Usury

Chambers's Encyclopaedia, Volume 10: Swastika to Zyrianovsk and Index, p. 409

Usury now means iniquitous or illegal interest, but formerly meant interest of any kind on money lent. The Mosaic law forbade a Jew to take usury from a fellow-countryman. Greek and Roman moralists mainly disapproved of any usury; the church fathers, the popes, the canon law, absolutely forbade it; hence the Jews had a kind of monopoly of usury at the Reformation. Luther condemned interest, while Calvin allowed it. The moral question is still debated, and moralists such as Ruskin have waxed fierce against the taking of interest. A long series of laws were passed on the understanding that usury was wrong, but admitting many exceptions; the usury laws, thus doing much harm and multiplying legal fictions, were finally repealed in 1839. From that time till 1900 there was practically no law on the subject, and any amount of interest could be enforced on agreement or contract. In consequence, however, of numerous cases of oppression by professional money-lenders trading under various names, and the enormous rates of interest and other charges exacted, a commission was appointed by the House of Commons in 1897-98 to inquire into the subject.

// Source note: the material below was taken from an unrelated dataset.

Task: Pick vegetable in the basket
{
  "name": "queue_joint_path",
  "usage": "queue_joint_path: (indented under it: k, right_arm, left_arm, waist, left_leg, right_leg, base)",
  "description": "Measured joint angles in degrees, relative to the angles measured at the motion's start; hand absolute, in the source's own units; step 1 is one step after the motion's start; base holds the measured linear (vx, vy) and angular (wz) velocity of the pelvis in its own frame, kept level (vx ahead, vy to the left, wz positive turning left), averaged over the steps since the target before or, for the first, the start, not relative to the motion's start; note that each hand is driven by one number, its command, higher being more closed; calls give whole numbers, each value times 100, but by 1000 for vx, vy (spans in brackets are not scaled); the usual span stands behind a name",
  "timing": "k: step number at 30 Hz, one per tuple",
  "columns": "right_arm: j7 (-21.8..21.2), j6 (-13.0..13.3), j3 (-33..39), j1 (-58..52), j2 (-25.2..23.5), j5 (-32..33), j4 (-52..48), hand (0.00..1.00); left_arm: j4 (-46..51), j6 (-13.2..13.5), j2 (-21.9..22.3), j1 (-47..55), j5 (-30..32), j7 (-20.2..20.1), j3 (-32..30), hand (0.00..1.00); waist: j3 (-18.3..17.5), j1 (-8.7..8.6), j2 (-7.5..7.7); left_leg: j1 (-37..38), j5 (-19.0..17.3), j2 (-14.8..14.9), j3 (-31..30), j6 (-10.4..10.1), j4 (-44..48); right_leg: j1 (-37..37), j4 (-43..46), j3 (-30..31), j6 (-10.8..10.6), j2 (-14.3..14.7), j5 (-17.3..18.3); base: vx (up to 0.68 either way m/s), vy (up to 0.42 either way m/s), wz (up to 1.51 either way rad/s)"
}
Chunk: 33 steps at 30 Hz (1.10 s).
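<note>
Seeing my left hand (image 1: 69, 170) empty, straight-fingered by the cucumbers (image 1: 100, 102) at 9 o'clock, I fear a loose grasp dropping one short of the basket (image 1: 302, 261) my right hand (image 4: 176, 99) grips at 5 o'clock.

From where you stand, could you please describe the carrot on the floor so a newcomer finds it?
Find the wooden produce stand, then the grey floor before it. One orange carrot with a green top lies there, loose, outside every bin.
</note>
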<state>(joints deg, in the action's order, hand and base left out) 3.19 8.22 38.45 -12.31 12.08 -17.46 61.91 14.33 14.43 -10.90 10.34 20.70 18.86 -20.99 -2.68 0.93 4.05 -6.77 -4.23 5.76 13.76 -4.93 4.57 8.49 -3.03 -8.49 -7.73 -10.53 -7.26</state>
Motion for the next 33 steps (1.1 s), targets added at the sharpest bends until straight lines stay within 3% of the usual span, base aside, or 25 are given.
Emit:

The result was the passing of the Money Lenders' Act, 1900, by which all money-lenders are compelled to register their business names and addresses, and must not trade in any other under heavy penalties. When proceedings are taken by a money-lender to recover money lent, the court may take into consideration whether the interest and other charges are excessive or oppressive, and if so, may set aside any contract and give an equitable decision, and may even order the repayment of any oppressive charges already paid. See INTEREST, PAWNBROKING.